The Problem
Simple CQL select failing when I have a large data load.
Setup
I am using the following Cassandra schema:
CREATE KEYSPACE fv WITH REPLICATION = { 'class' : 'SimpleStrategy', 'replication_factor' : 1 };
create table entity_by_identifier (
identifier text,
state entity_state,
PRIMARY KEY(identifier)
);
CREATE TYPE entity_state,(
identifier text,
number1 int,
number2 double,
entity_type text,
string1 text,
string2 text
);
The query I am trying to execute:
SELECT * FROM fv.entity_by_identifier WHERE identifier=:identifier;
The Issue
This query works fine in a small dataset (tried with 500 rows).

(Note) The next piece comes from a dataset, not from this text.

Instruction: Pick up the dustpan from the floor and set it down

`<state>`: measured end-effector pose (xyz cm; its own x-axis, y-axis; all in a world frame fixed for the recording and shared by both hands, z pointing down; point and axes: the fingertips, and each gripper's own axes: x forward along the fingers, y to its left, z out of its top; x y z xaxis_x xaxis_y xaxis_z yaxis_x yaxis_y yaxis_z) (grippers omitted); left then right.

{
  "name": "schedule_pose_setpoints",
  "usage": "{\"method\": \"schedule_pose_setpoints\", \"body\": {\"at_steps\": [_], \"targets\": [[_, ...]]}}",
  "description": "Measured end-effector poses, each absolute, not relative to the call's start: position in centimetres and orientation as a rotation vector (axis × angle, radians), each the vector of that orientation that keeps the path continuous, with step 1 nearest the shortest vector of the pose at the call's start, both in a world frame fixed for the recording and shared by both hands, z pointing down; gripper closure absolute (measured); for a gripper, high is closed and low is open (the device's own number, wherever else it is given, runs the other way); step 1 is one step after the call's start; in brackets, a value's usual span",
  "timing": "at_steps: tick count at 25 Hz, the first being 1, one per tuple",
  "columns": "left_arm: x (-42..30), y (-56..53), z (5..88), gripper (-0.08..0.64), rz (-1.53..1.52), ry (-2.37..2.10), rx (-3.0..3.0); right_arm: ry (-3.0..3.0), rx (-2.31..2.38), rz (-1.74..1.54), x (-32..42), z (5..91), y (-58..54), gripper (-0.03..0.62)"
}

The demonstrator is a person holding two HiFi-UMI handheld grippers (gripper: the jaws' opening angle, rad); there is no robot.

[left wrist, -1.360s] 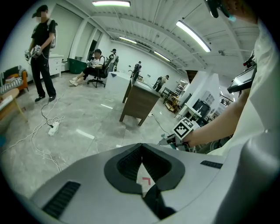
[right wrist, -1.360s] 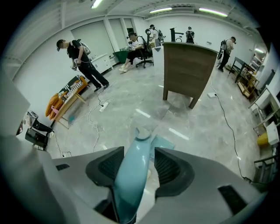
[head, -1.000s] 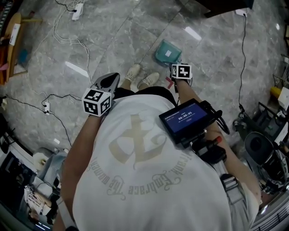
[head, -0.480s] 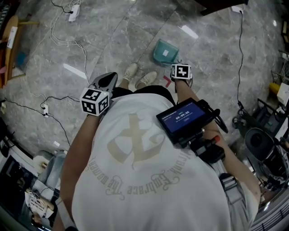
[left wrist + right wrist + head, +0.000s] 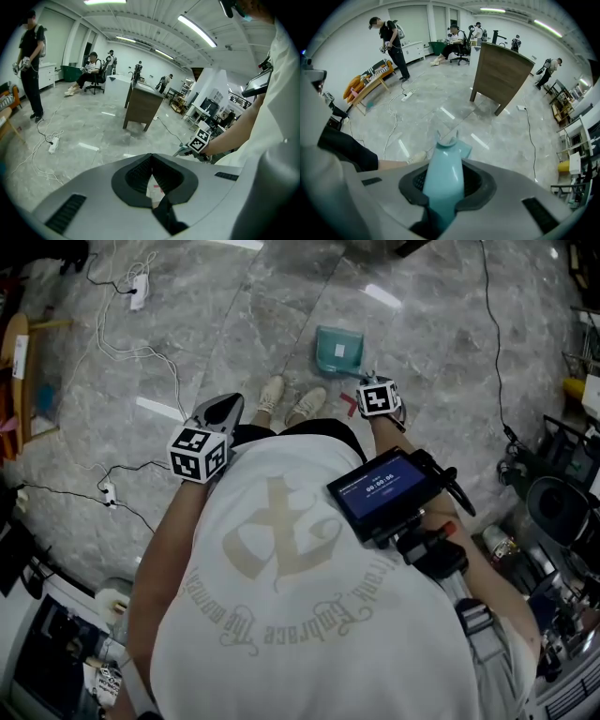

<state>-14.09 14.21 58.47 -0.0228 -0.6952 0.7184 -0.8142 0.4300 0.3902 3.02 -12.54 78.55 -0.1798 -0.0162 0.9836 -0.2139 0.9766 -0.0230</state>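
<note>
The teal dustpan (image 5: 337, 350) lies on the grey marble floor just ahead of the person's shoes (image 5: 291, 399). My right gripper (image 5: 367, 390) points straight down at its near right corner, under its marker cube (image 5: 378, 397). In the right gripper view the dustpan's teal handle (image 5: 443, 180) fills the gap between the jaws of the right gripper (image 5: 446, 161). These jaws have just been closing and now clamp the handle. My left gripper (image 5: 223, 411) hangs at the person's left side, away from the dustpan. Its jaws (image 5: 151, 157) meet at the tips with nothing held.
White cables and a power strip (image 5: 138, 292) trail over the floor at the left. A red tape mark (image 5: 349, 407) sits beside the right gripper. Cluttered equipment (image 5: 562, 512) lines the right edge. A wooden desk (image 5: 501, 70) and several people stand farther off.
The right gripper has shifted a little over the dustpan's handle end. The head view has swung, so the floor sits differently in the frame. The left gripper has barely moved.
</note>
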Motion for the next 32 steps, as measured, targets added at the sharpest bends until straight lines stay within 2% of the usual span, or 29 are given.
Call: {"method": "schedule_pose_setpoints", "body": {"at_steps": [6,14,32], "targets": [[-10.1,12.7,55.9,0.549,0.197,-1.765,1.398,-1.838,0.176,0.16,7.3,75.5,-12.2,0.499],[-8.3,11.3,54.6,0.548,0.175,-1.77,1.464,-1.852,0.171,0.145,10.7,73.0,-12.1,0.5],[-11.0,6.2,56.8,0.549,0.222,-1.61,1.653,-1.911,-0.024,-0.005,6.8,68.0,-9.4,0.5]]}}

However, with a large data load test, I am creating over 5million rows in this table before proceeding to execute this query multiple times (10 threads continuously performing this query for 1 hour).
Once the data load has completed, the queries begin but immediately fail with the following error:
com.datastax.driver.core.exceptions.ReadFailureException: Cassandra failure during read query at consistency LOCAL_ONE (1 responses were required but only 0 replica responded, 1 failed)
at com.datastax.driver.core.exceptions.ReadFailureException.copy(ReadFailureException.java:85)
at com.datastax.driver.core.exceptions.ReadFailureException.copy(ReadFailureException.java:27)
at com.datastax.driver.core.DriverThrowables.propagateCause(DriverThrowables.java:37)
at com.datastax.driver.core.DefaultResultSetFuture.getUninterruptibly(DefaultResultSetFuture.java:245)
at com.datastax.driver.core.AbstractSession.execute(AbstractSession.java:64)
...my calling classes...
I've checked the Cassandra log and found only this exception:
java.lang.AssertionError: null
at org.apache.cassandra.db.rows.BTreeRow.getCell(BTreeRow.java:212) ~[apache-cassandra-3.7.jar:3.7]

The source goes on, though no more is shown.